◆ Task brief:
Which lines run from the start of the material below through the line containing "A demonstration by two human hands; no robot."? Retype them exactly, pictures excluded.
· · ·
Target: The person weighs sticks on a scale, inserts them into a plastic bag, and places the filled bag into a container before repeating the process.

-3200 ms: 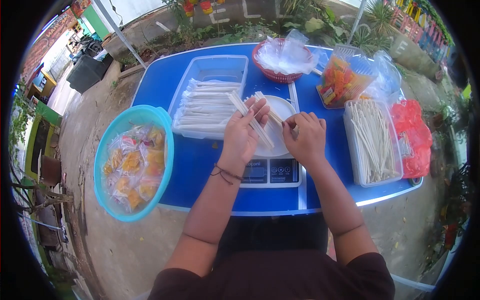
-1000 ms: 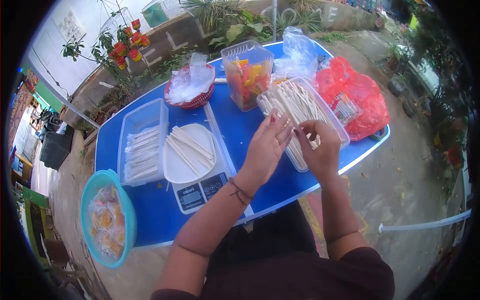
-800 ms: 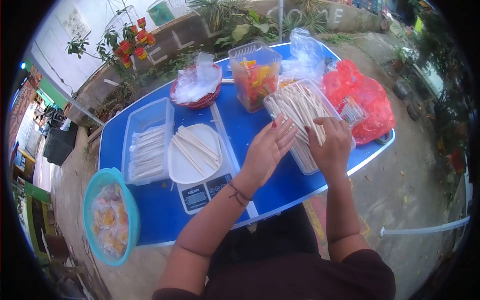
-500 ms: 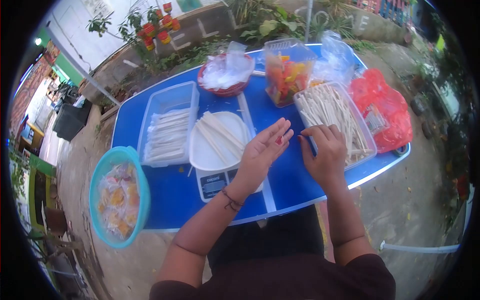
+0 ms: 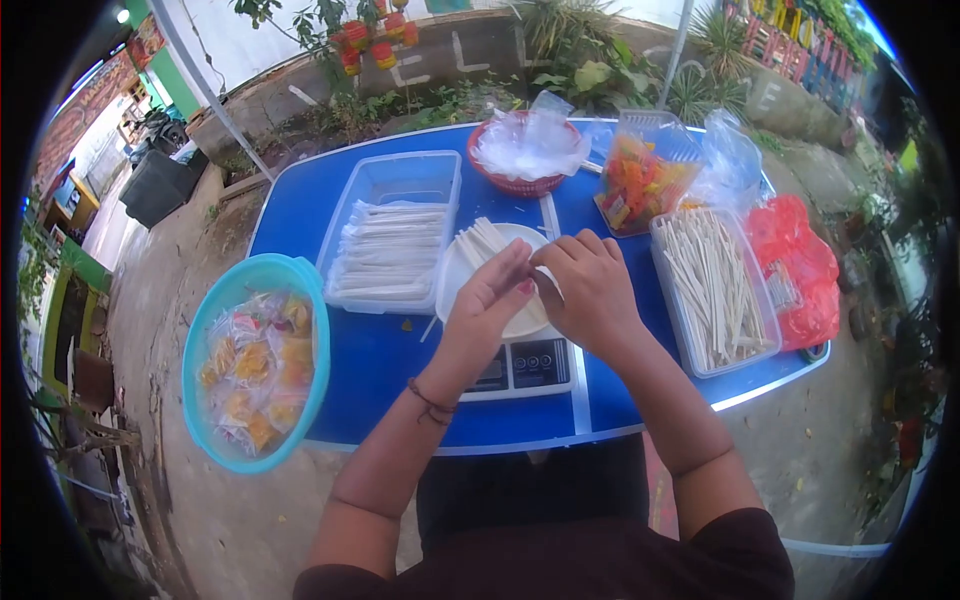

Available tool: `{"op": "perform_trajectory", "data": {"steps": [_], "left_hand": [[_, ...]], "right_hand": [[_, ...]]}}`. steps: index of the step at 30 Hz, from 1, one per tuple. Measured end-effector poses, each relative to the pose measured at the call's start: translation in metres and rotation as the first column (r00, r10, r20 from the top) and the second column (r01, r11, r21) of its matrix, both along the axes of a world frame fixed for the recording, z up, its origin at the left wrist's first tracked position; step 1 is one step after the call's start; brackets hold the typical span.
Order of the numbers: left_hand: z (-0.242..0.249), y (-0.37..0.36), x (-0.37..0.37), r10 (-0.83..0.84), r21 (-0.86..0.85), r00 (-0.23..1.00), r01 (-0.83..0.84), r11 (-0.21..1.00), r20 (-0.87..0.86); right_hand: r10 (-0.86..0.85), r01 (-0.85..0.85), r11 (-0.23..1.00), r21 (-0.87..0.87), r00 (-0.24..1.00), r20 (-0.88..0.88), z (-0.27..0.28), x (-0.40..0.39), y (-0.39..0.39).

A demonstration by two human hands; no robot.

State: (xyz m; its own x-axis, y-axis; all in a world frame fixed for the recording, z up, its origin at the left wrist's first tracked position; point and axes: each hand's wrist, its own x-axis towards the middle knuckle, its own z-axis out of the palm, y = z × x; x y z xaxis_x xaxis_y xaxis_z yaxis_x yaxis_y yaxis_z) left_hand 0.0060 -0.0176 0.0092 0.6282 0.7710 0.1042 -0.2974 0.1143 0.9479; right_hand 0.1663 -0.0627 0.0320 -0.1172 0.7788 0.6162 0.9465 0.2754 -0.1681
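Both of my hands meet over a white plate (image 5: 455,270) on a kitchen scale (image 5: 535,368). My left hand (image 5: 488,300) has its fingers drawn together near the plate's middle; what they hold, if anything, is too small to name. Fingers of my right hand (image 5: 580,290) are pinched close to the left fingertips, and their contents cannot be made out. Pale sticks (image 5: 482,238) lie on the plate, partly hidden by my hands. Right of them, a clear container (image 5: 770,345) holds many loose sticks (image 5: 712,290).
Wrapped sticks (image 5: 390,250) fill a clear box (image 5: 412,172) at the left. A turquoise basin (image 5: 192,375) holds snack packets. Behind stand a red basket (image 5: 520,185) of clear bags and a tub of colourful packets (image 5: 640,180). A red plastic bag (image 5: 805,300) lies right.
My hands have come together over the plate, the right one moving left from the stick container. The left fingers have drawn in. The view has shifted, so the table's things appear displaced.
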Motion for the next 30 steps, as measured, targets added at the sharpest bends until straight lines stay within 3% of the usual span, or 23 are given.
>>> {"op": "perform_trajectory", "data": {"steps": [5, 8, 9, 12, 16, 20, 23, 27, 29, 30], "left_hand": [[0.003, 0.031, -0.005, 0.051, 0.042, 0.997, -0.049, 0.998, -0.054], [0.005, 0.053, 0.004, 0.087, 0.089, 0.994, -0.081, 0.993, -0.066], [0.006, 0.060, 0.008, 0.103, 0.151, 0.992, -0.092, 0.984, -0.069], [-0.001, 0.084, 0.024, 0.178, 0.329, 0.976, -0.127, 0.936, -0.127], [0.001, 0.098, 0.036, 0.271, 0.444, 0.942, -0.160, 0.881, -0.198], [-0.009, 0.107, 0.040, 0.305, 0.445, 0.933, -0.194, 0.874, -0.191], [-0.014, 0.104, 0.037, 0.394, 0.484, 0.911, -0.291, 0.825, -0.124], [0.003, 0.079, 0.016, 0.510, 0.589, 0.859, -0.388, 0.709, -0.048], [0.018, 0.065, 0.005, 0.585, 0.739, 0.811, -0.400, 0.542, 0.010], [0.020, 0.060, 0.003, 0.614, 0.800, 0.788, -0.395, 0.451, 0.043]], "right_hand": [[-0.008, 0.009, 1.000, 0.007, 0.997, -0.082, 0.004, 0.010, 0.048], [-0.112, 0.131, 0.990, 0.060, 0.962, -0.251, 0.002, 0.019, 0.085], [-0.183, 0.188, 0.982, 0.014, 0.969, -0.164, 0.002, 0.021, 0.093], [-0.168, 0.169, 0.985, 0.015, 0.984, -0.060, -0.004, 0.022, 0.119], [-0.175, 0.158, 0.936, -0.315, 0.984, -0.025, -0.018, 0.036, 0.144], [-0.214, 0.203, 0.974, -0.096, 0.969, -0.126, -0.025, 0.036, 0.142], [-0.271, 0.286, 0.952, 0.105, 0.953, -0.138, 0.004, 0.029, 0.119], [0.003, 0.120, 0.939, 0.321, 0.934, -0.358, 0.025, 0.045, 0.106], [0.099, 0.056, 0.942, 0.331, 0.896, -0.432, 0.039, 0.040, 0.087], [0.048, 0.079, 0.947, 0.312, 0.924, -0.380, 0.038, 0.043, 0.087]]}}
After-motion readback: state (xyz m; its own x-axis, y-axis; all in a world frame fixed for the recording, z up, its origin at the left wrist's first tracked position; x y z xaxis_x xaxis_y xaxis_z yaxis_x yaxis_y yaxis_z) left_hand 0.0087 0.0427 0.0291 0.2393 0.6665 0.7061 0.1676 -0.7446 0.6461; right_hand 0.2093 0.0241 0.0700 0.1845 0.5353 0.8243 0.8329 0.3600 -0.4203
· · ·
◆ Result:
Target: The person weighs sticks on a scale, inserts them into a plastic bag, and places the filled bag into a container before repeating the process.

-3200 ms: 
-1000 ms: 
-800 ms: 
-500 ms: 
+0 ms: 

Available tool: `{"op": "perform_trajectory", "data": {"steps": [_], "left_hand": [[_, ...]], "right_hand": [[_, ...]]}}`. steps: index of the step at 30 Hz, from 1, one per tuple. Measured end-effector poses, each relative to the pose measured at the call's start: translation in metres and rotation as the first column (r00, r10, r20 from the top) and the second column (r01, r11, r21) of its matrix, both along the axes of a world frame fixed for the recording, z up, its origin at the left wrist's first tracked position; step 1 is one step after the call's start; brackets hold the typical span.
Order of the numbers: left_hand: z (-0.242..0.249), y (-0.37..0.36), x (-0.37..0.37), r10 (-0.83..0.84), r21 (-0.86..0.85), r00 (-0.23..1.00), r01 (-0.83..0.84), r11 (-0.21..1.00), r20 (-0.87..0.86); right_hand: r10 (-0.86..0.85), r01 (-0.85..0.85), r11 (-0.23..1.00), r21 (-0.87..0.87), r00 (-0.24..1.00), r20 (-0.88..0.88), z (-0.27..0.28), x (-0.40..0.39), y (-0.39..0.39).

A demonstration by two human hands; no robot.

Here the exercise is finished.